Journal of Diabetes Science and Technology
|July 28, 2026
Summary
Digital gait biomarkers from wearable devices can predict type 2 diabetes (T2D) risk. These real-world walking patterns improve risk identification beyond traditional factors.
Area of Science:
- Biomedical Engineering
- Epidemiology
- Metabolic Health
Background:
- Type 2 diabetes (T2D) poses a significant global health challenge.
- Early identification of individuals at risk for T2D is crucial for effective prevention.
- Wearable technology offers novel opportunities for objective health monitoring.
Purpose of the Study:
- To investigate the association between digital gait biomarkers and incident T2D.
- To determine if gait characteristics improve T2D risk prediction beyond established factors.
Main Methods:
- Analysis of UK Biobank data from 71,618 participants without diabetes.
- Derivation of gait biomarkers (walking speed, quality, duration) from wrist accelerometer data.
- Cox proportional hazards models and C-index used for risk assessment and model discrimination.
Main Results:
- Slower walking speed, shorter walking bouts, and lower daily running duration were independently associated with increased T2D risk.

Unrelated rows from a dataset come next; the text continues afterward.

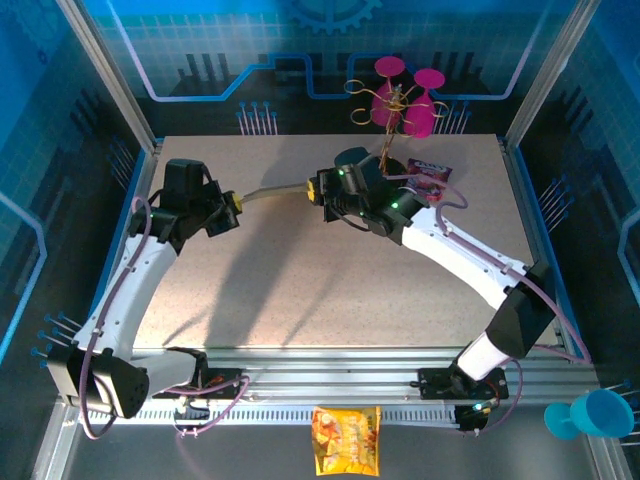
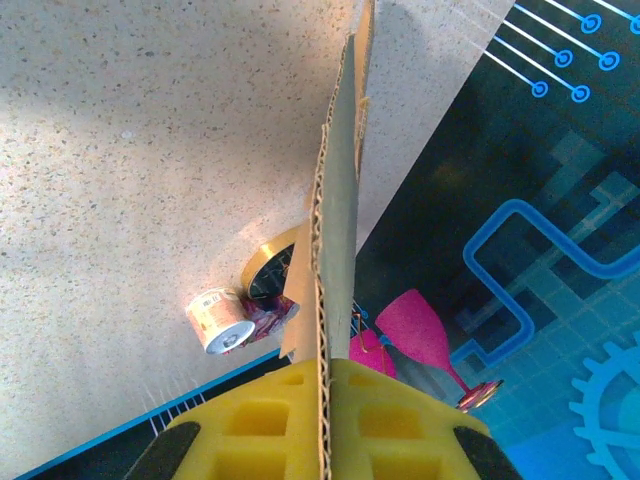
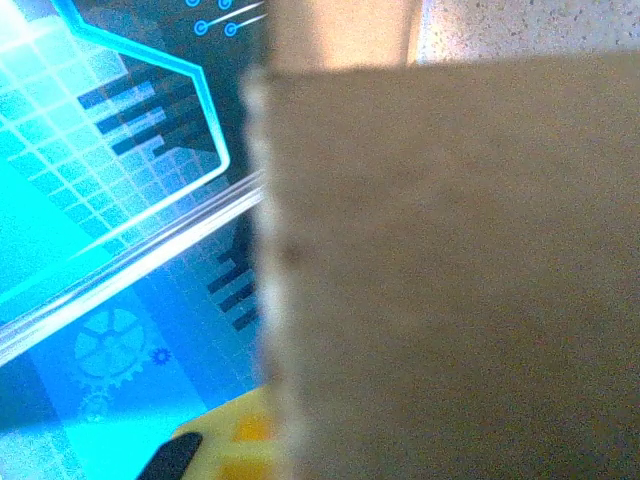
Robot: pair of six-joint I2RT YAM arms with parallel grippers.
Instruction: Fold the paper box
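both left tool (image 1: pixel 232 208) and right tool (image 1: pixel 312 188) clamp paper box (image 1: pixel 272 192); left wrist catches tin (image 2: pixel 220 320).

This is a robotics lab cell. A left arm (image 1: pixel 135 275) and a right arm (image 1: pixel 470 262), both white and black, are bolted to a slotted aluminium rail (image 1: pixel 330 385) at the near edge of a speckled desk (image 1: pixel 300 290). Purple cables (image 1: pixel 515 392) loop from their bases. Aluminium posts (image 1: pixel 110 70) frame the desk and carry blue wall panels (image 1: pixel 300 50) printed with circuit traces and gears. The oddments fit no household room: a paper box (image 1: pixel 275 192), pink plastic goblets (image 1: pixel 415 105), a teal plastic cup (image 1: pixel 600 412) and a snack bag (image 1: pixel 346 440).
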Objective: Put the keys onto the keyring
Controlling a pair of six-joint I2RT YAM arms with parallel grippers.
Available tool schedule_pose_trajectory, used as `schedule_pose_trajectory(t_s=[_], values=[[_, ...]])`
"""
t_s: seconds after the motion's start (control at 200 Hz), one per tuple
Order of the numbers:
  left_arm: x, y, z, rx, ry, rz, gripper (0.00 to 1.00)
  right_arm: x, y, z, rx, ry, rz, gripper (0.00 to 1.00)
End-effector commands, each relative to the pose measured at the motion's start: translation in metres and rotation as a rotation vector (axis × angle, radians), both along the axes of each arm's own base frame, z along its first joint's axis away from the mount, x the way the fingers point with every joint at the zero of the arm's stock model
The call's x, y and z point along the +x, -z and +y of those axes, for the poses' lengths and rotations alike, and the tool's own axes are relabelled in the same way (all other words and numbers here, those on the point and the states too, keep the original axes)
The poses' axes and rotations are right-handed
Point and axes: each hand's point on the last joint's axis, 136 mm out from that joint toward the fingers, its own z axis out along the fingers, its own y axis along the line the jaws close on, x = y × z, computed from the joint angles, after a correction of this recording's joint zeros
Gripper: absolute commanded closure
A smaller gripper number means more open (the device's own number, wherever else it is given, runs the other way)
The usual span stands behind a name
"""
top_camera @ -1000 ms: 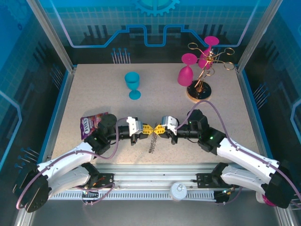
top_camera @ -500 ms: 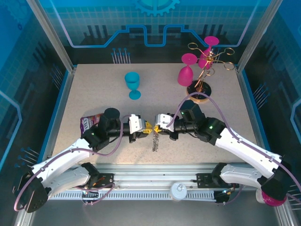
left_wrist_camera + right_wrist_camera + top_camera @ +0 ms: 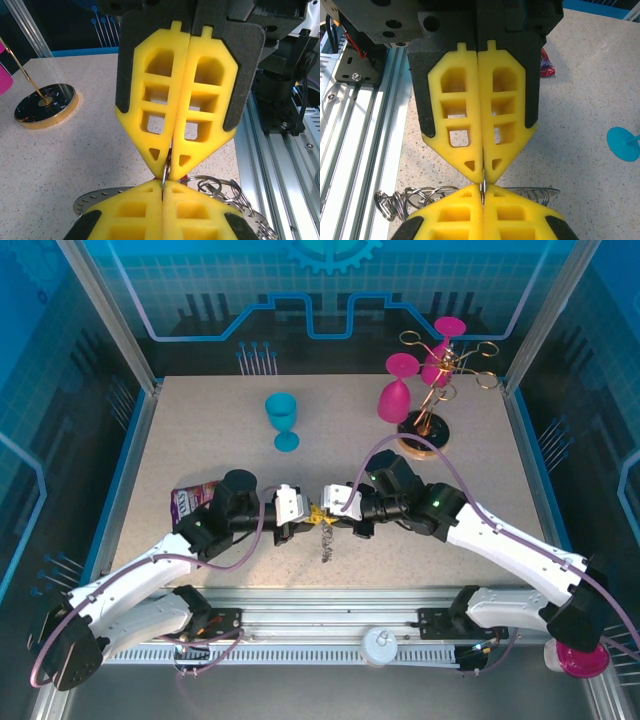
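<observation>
Yellow fingers of left gripper (image 3: 163,188) and right gripper (image 3: 169,161), tip to tip, clamp one loop of the keyring (image 3: 87,202) between them; uneven pulling could free it.

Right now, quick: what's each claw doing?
Left claw: closed, pinching the keyring by a wire loop.
Right claw: closed on the keyring too.

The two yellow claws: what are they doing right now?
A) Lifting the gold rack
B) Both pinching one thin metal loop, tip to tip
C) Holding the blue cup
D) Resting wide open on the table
B: the left gripper and right gripper meet tip to tip, both shut on a wire loop of the keyring.
</observation>
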Motion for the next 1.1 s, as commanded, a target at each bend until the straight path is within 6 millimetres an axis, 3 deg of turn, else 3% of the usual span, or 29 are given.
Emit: schedule_pose_trajectory(t_s=[0.0, 0.04, 0.12, 0.26, 0.64, 0.766, 1.096], values=[[-0.005, -0.020, -0.004, -0.052, 0.038, -0.056, 1.00, 0.000, -0.036, 0.005, 0.158, 0.017, -0.034, 0.80], [-0.006, -0.022, -0.004, -0.070, 0.041, -0.067, 1.00, 0.004, -0.033, -0.003, 0.185, 0.055, -0.015, 0.72], [-0.008, -0.026, -0.004, -0.123, 0.040, -0.078, 1.00, 0.008, -0.024, -0.016, 0.238, 0.105, 0.046, 0.66], [-0.008, -0.028, -0.005, -0.176, 0.036, -0.065, 1.00, 0.001, -0.015, -0.021, 0.299, 0.116, 0.103, 0.65], [-0.009, -0.026, -0.005, -0.203, 0.028, -0.043, 1.00, -0.002, -0.012, -0.009, 0.365, 0.072, 0.159, 0.64], [-0.009, -0.027, -0.006, -0.214, 0.034, -0.040, 1.00, -0.001, -0.013, -0.007, 0.371, 0.071, 0.160, 0.70], [-0.010, -0.031, -0.007, -0.235, 0.037, -0.037, 1.00, -0.001, -0.015, -0.002, 0.379, 0.038, 0.158, 1.00]])
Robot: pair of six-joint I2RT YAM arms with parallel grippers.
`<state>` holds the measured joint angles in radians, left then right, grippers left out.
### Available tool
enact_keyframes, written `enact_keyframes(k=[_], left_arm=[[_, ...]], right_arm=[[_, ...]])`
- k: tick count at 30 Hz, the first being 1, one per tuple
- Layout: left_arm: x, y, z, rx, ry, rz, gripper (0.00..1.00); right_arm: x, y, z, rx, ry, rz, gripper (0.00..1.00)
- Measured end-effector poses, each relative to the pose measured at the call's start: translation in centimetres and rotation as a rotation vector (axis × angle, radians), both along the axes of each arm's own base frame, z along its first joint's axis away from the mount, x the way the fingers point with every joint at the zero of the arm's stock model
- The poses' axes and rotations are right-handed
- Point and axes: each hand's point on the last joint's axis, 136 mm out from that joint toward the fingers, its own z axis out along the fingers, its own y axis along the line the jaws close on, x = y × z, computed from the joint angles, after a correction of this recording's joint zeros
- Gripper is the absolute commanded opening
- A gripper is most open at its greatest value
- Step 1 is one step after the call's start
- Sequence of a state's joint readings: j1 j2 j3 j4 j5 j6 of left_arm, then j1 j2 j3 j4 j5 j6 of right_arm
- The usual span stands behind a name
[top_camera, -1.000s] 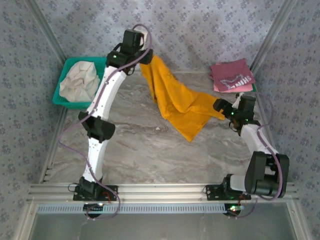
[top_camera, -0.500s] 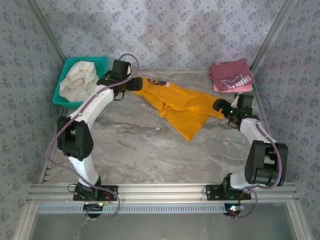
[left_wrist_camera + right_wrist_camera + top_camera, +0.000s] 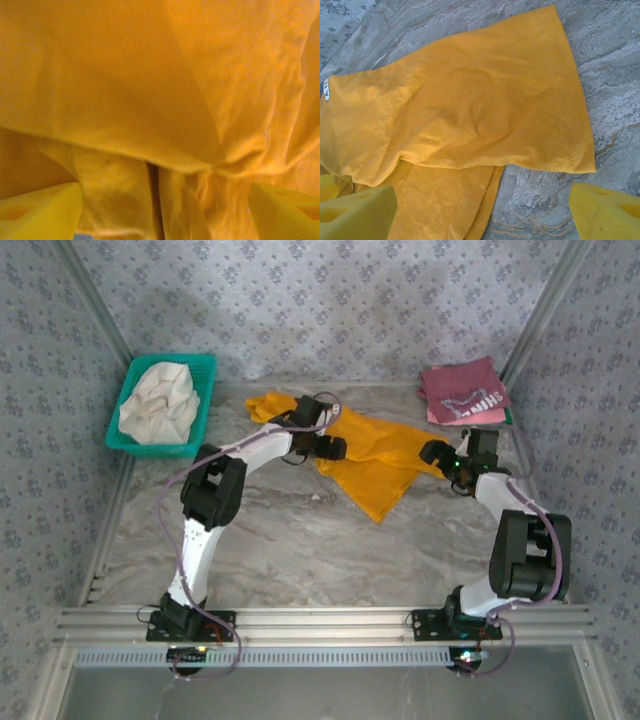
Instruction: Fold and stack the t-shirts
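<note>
My left claw (image 3: pixel 331 447) has dropped from its lift and hangs wide open, empty, over the yellow shirt (image 3: pixel 385 468). My right claw (image 3: pixel 437 452), at the shirt's 3 o'clock edge, gapes empty too. The shirt now lies rumpled on the table (image 3: pixel 300 530) toward 1 o'clock, released but unfolded.

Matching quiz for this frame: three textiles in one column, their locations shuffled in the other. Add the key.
Things:
1. mustard-yellow t-shirt
2. maroon t-shirt
3. pale pinkish shirt

Places:
A. bundled in the green basket, far left
B. far right corner, white lettering facing up
C. spread out on the middle of the table

Pairs: 1-C, 2-B, 3-A
</note>
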<state>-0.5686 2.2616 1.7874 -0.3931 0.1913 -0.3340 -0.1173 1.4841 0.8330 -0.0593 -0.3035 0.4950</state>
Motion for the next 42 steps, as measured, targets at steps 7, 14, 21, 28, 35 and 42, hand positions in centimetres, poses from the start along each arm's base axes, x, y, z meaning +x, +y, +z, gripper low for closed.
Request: enact_keyframes(k=[7,14,21,28,35,42], left_arm=[[0.0,0.4,-0.5,-0.01,0.02,0.032,0.49],[-1.8,0.8,-0.9,0.039,0.042,0.049,0.64],[-5.0,-0.1,-0.8,0.124,0.01,-0.008,0.43],[-3.5,-0.4,-1.3,0.156,-0.025,-0.01,0.04],[-3.3,0.5,-1.5,0.205,-0.033,0.011,0.0],[-2.9,3.1,0.8,0.255,-0.088,0.068,0.0]], right_arm=[[0.0,-0.1,0.0,0.0,0.001,-0.002,0.92],[0.0,-0.2,-0.3,0.001,0.008,-0.004,0.92],[0.0,-0.4,-0.3,0.008,0.009,-0.013,0.92],[0.0,-0.3,-0.4,0.019,0.014,-0.013,0.93],[0.1,-0.4,-0.5,0.023,0.015,-0.019,0.93],[0.1,-1.6,-1.3,0.058,0.041,-0.066,0.93]])
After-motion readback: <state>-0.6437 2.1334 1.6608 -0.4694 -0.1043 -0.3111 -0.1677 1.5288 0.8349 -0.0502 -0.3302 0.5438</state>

- A model incorporating gait biomarkers and traditional risk factors achieved a C-index of 0.80.
- This combined model outperformed models using only traditional risk factors or step counts.
Conclusions:
- Real-world gait patterns measured by wearables are independently associated with incident T2D.
- Digital gait biomarkers enhance the accuracy of identifying individuals at risk for T2D.
- Gait biomarkers may reflect early metabolic vulnerability, aiding in risk stratification and prevention.